### TASK DIRECTIONS
Return only the lines running from the first line of the listing through the one with "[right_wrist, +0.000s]", unchanged.
RECORDS SHOWN below:
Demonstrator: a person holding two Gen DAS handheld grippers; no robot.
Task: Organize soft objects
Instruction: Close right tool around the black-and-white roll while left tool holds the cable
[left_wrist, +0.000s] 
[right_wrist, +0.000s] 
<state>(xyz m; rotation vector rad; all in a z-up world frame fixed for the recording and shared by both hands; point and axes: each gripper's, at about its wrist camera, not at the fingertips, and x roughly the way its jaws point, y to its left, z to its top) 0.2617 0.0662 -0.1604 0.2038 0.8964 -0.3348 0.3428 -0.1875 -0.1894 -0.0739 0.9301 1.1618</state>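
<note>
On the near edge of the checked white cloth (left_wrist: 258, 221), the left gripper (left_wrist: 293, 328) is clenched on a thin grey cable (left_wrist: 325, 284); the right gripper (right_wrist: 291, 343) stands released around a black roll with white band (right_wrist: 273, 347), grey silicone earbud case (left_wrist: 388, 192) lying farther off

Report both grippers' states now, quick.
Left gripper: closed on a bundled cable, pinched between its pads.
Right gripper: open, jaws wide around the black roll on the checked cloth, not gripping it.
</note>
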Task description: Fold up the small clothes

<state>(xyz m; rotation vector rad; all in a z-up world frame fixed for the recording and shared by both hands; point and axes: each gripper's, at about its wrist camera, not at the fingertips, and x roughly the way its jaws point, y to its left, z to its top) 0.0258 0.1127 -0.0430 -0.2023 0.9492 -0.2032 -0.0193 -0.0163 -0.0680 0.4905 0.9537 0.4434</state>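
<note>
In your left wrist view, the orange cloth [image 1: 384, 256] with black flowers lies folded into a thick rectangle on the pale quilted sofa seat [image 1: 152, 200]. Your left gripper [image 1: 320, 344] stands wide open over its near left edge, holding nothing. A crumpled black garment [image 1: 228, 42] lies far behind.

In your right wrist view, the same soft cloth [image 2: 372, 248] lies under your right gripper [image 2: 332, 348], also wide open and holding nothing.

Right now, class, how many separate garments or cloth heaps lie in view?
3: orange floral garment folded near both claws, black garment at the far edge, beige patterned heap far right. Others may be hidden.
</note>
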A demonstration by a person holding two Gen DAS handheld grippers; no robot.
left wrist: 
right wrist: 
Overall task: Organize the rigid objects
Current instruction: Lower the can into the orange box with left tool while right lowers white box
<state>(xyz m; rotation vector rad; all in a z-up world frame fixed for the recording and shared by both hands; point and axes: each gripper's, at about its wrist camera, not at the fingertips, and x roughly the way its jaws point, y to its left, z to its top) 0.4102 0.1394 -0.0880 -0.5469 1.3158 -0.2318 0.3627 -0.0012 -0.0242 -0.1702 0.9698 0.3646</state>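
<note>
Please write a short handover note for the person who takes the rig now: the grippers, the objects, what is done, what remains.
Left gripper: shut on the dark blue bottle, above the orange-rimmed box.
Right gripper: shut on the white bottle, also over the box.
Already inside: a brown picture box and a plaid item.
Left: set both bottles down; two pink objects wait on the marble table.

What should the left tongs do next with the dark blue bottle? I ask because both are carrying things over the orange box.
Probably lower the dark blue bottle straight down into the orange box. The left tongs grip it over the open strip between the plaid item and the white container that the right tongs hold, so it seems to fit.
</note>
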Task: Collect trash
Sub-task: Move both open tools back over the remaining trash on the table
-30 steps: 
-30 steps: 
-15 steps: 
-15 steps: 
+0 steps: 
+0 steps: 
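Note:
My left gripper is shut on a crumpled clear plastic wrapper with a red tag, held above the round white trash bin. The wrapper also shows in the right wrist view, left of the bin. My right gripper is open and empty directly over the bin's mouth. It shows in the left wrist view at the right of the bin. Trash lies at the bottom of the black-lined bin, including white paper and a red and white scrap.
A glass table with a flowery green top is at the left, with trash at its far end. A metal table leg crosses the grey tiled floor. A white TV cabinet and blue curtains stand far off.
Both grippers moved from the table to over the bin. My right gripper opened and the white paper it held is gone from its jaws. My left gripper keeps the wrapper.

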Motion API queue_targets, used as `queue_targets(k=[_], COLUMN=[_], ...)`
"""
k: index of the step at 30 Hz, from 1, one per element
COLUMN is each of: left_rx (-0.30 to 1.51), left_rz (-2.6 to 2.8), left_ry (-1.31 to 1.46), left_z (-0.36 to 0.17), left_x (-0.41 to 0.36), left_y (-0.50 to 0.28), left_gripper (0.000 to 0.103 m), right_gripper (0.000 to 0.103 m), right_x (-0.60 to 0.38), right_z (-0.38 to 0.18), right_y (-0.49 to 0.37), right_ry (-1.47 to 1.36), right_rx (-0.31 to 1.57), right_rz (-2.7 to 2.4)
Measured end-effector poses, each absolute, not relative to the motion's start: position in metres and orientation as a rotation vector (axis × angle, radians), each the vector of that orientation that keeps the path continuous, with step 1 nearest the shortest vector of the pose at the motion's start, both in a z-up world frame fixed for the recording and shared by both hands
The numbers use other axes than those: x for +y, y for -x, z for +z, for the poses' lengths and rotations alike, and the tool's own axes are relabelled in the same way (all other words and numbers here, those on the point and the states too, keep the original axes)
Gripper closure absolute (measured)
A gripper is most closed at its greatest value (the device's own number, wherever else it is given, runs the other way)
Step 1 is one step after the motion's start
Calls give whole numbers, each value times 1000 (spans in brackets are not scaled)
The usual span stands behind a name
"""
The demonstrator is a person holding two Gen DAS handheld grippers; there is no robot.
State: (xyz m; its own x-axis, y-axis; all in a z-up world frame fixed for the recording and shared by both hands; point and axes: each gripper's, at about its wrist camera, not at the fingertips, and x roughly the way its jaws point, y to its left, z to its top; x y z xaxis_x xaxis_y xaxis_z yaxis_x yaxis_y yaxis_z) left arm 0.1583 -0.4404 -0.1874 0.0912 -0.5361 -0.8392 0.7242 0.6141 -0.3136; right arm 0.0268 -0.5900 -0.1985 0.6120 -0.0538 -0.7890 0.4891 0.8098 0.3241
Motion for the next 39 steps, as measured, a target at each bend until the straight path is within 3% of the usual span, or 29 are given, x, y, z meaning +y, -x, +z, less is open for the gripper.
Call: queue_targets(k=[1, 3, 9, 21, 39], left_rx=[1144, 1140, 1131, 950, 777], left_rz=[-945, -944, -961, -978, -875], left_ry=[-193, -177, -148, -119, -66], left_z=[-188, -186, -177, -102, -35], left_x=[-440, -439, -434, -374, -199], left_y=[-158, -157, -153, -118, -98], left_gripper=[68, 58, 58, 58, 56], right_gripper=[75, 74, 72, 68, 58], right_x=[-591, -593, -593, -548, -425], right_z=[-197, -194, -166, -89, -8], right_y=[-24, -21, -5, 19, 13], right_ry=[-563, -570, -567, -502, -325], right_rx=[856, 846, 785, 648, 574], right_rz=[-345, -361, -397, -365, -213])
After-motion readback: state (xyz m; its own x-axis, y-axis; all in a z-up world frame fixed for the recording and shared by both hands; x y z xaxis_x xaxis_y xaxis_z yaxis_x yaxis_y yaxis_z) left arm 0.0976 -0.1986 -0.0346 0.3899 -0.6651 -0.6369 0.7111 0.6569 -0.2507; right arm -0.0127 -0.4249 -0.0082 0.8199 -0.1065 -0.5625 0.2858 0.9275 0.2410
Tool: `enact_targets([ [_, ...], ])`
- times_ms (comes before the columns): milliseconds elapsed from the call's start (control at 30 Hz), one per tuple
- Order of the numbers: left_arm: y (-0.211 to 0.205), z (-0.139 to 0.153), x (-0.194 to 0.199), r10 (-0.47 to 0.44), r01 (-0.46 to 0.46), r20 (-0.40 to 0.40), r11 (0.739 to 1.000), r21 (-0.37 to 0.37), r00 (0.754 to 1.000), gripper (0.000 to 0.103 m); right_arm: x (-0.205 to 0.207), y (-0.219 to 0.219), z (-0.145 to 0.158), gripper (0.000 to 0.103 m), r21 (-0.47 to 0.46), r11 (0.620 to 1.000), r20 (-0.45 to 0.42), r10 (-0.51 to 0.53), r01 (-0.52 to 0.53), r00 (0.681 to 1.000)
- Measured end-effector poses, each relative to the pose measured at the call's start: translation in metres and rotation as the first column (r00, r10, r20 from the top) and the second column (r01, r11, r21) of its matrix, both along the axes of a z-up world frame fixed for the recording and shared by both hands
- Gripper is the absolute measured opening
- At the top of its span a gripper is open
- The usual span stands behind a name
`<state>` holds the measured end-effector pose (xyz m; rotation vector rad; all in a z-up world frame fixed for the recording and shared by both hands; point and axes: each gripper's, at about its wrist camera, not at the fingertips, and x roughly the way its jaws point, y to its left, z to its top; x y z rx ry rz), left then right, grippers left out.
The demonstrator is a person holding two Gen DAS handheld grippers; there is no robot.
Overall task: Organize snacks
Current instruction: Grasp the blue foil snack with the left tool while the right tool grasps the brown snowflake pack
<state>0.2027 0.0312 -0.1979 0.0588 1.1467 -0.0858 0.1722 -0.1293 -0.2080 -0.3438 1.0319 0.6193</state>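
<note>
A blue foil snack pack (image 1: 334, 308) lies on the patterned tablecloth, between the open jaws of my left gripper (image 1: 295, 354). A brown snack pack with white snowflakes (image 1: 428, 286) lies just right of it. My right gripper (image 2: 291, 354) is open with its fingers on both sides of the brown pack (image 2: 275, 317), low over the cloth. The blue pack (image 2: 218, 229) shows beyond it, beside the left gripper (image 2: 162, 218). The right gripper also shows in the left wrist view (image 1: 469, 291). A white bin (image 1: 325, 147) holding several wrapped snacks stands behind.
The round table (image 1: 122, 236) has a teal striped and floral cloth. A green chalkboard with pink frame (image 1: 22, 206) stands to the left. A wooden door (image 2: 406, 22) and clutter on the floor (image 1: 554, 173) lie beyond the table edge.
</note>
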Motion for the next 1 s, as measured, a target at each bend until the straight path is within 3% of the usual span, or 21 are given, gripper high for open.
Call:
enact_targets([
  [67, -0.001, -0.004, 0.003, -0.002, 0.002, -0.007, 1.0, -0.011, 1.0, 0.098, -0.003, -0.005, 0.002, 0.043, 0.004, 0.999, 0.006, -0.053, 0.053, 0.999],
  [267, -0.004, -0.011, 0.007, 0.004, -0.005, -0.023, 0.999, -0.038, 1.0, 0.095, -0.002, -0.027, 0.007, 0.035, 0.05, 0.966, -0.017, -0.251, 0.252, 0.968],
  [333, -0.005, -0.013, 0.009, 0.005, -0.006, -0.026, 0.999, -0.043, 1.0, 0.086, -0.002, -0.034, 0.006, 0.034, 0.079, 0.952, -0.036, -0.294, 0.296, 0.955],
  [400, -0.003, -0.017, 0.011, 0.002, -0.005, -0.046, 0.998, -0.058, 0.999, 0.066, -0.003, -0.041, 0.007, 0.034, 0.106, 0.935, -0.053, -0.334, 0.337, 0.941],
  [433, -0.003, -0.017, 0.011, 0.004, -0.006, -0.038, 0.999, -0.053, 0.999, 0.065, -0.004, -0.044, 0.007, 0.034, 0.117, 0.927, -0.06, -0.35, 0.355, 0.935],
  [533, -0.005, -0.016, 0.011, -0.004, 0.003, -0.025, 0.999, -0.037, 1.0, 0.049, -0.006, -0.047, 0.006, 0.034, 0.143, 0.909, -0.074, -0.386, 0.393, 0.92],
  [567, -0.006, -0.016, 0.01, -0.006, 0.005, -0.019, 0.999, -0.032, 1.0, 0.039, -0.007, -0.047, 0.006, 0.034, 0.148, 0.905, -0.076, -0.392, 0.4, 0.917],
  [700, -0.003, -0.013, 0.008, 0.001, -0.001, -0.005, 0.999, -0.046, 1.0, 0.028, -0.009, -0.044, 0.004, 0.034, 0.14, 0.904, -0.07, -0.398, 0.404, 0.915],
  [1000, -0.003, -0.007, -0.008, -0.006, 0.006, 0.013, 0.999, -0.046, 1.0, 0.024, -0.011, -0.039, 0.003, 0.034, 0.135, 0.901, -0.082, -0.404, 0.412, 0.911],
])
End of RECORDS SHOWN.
### REPLY TO THE EXERCISE
Demonstrator: a person holding two Gen DAS handheld grippers; no robot.
Task: Organize soft objects
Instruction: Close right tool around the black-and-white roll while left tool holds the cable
[left_wrist, +0.000s] 
[right_wrist, +0.000s] 

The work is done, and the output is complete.